• _Aim of the exercise_: Transcribe the listing exactly; drop the images.
BEGIN Information supplied
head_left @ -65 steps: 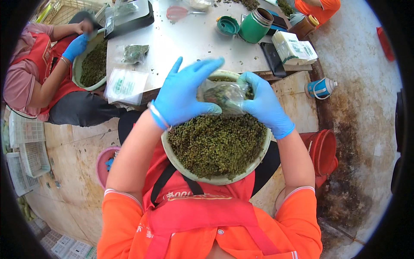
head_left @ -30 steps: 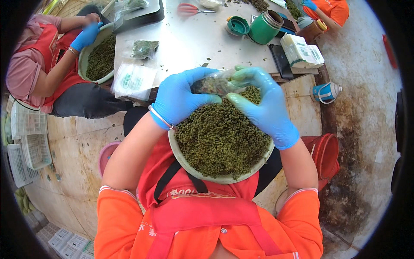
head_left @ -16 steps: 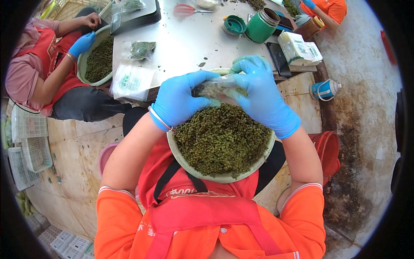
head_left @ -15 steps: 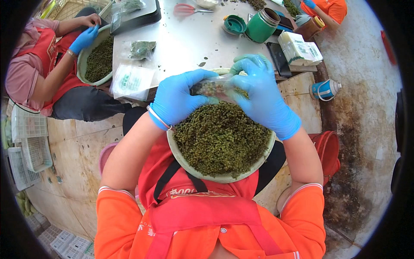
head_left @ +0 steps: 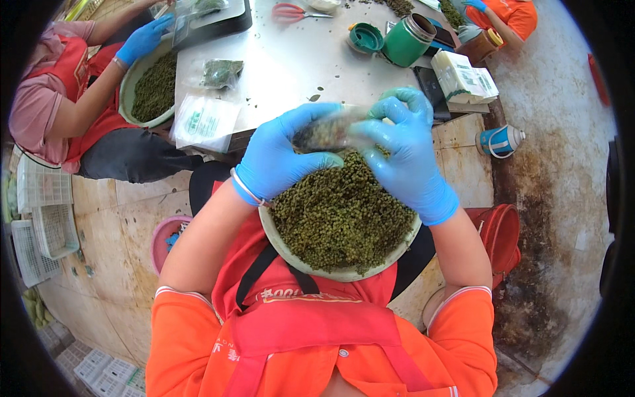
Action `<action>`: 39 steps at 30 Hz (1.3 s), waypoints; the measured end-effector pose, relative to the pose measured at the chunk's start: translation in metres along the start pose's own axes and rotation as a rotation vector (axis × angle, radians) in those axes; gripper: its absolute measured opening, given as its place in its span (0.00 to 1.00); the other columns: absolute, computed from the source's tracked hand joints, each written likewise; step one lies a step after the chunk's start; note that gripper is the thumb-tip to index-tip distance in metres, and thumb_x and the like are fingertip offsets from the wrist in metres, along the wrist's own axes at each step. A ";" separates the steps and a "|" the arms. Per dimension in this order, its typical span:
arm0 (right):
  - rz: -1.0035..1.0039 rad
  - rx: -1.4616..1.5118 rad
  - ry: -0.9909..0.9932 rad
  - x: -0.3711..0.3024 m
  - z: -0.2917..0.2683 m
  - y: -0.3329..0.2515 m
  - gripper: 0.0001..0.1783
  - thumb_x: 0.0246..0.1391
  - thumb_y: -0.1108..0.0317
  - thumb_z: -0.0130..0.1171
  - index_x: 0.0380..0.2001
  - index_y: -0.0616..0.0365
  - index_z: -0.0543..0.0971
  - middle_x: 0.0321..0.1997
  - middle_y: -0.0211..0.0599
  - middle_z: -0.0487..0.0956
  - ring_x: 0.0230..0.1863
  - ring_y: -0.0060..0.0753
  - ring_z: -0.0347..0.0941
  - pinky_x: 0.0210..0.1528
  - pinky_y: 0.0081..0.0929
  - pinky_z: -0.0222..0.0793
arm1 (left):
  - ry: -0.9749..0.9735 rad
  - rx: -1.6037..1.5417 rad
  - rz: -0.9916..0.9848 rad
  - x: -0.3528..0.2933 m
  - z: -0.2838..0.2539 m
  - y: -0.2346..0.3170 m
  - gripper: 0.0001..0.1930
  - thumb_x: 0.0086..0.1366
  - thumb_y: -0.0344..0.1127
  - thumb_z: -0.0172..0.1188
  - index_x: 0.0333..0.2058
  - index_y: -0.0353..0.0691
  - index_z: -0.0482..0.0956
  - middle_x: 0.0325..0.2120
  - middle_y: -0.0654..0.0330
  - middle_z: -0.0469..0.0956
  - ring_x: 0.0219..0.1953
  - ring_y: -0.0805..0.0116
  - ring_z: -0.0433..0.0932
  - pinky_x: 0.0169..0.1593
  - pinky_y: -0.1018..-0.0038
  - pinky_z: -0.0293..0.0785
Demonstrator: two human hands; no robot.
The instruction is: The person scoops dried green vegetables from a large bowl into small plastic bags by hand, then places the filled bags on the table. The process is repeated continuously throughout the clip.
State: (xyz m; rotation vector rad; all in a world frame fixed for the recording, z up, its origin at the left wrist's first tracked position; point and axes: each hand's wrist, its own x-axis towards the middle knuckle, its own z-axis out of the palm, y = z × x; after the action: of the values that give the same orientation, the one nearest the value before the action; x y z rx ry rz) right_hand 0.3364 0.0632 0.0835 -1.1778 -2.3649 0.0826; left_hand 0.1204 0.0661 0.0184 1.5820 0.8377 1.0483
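A pale round basin [head_left: 331, 275] sits on my lap, heaped with small green berries like fresh green peppercorns [head_left: 340, 218]. Above its far side I hold a clear plastic bag [head_left: 324, 132] part filled with similar berries, smeared by motion. My left hand [head_left: 274, 152], in a blue glove, pinches the bag's left end between thumb and fingers. The gloved right hand [head_left: 410, 155] has bent fingers closed on the bag's right end; its upper fingers curl above it. What lies right between those fingertips is blurred.
Ahead stands a metal table [head_left: 284, 66] with a filled bag [head_left: 221, 73], a stack of flat bags [head_left: 206, 122], red scissors [head_left: 291, 12], a scale [head_left: 218, 26] and a green jar [head_left: 409, 41]. A co-worker [head_left: 66, 99] sits left with another basin. A red bucket [head_left: 497, 235] stands right.
The bag has tilted, and its right end is now blurred. My right hand's fingers have shifted and spread somewhat. The co-worker's gloved hand at left has moved up toward the scale.
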 end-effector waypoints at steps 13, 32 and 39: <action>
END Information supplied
• _Answer to this exercise_:
head_left @ -65 steps: 
head_left @ -30 steps: 
head_left @ -16 steps: 
head_left @ -15 steps: 
head_left @ +0 steps: 
Action `<action>`: 39 steps at 30 Hz (1.3 s), waypoints; the measured end-effector pose, relative to the pose measured at the chunk's start: translation in metres along the start pose's own axes and rotation as a rotation vector (axis × angle, radians) in those axes; gripper: its absolute measured opening, given as its place in its span (0.00 to 1.00); the other columns: absolute, computed from the source's tracked hand joints, each written likewise; step one lies a step after the chunk's start; note that gripper is the thumb-tip to index-tip distance in metres, and thumb_x and the like are fingertip offsets from the wrist in metres, along the wrist's own axes at each step. A ";" separates the steps and a "|" the arms. Per dimension in this order, its typical span:
arm0 (right):
  - rz: -1.0035..1.0039 rad
  - rx: -1.4616..1.5118 rad
  - ry: -0.9909..0.9932 rad
  - x: -0.3711..0.3024 m
  - z: -0.2917..0.2683 m
  - y: -0.3329..0.2515 m
  - gripper: 0.0001..0.1783
  - thumb_x: 0.0246..0.1391
  - thumb_y: -0.1108..0.0317
  - thumb_z: -0.0130..0.1171
  - index_x: 0.0380..0.2001
  - index_y: -0.0616..0.0365
  - index_z: -0.0543..0.0971
  - middle_x: 0.0321..0.1997
  - middle_y: -0.0211..0.0599
  - middle_z: -0.0487..0.0956
  - ring_x: 0.0230..0.1863
  - ring_y: -0.0060..0.0753
  - ring_z: -0.0347..0.0941
  - pinky_x: 0.0210..0.1528
  - pinky_y: 0.0081..0.0929
  - pinky_z: -0.0222..0.0793
arm1 (left):
  - ry: -0.9749..0.9735 rad
  - rx: -1.6037..1.5417 rad
  - rz: -0.9916..0.9848 rad
  - x: -0.3528..0.2933 m
  - z: -0.2838..0.2539 m
  - y: -0.2346..0.3170 m
  - gripper: 0.0001..0.1930
  - thumb_x: 0.0086..0.1366
  - thumb_y: -0.0344..0.1127
  - thumb_z: -0.0172..0.1188
  - index_x: 0.0333..0.2058
  - index_y: -0.0353..0.0691
  - index_z: -0.0482..0.0956
  - middle_x: 0.0325..0.2120
  - middle_y: -0.0654..0.0330
  - middle_z: -0.0469..0.0956
  - ring_x: 0.0219..0.1953
  - ring_y: -0.0805..0.0116
  - ring_z: -0.0433..0.0932
  - pinky_x: 0.0169..0.1593
  - pinky_y: -0.1018..-0.0038
  - pinky_z: -0.0293..0.0785
Demonstrator: two human hands; no robot.
The instruction is: The person scoops dried green vegetables from a large bowl into small plastic bags by hand, then places the filled bags on the table. The process is repeated continuously throughout the clip.
State: (xyz m; rotation vector rad; all in a world frame fixed for the recording, z up, its origin at the left wrist's first tracked position; point and axes: each hand's wrist, its own x-axis towards the middle knuckle, its own z-axis out of the palm, y = z × x; after the action: of the values that give the same orientation, the one nearest the value before the action; x y z rx ry rz) right_hand 0.3364 0.0632 0.0835 -1.1778 -2.3649 0.0826; left_hand 0.1204 0.0661 0.0184 1.5820 0.8377 1.0483
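A pale round basin [head_left: 331, 275] sits on my lap, heaped with small green berries like fresh green peppercorns [head_left: 340, 218]. Above its far side I hold a clear plastic bag [head_left: 324, 132] part filled with similar berries, smeared by motion. My left hand [head_left: 274, 152], in a blue glove, pinches the bag's left end between thumb and fingers. The gloved right hand [head_left: 410, 155] has bent fingers closed on the bag's right end; its upper fingers curl above it. What lies right between those fingertips is blurred.
Ahead stands a metal table [head_left: 284, 66] with a filled bag [head_left: 221, 73], a stack of flat bags [head_left: 206, 122], red scissors [head_left: 291, 12], a scale [head_left: 218, 26] and a green jar [head_left: 409, 41]. A co-worker [head_left: 66, 99] sits left with another basin. A red bucket [head_left: 497, 235] stands right.
The bag has tilted, and its right end is now blurred. My right hand's fingers have shifted and spread somewhat. The co-worker's gloved hand at left has moved up toward the scale.
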 end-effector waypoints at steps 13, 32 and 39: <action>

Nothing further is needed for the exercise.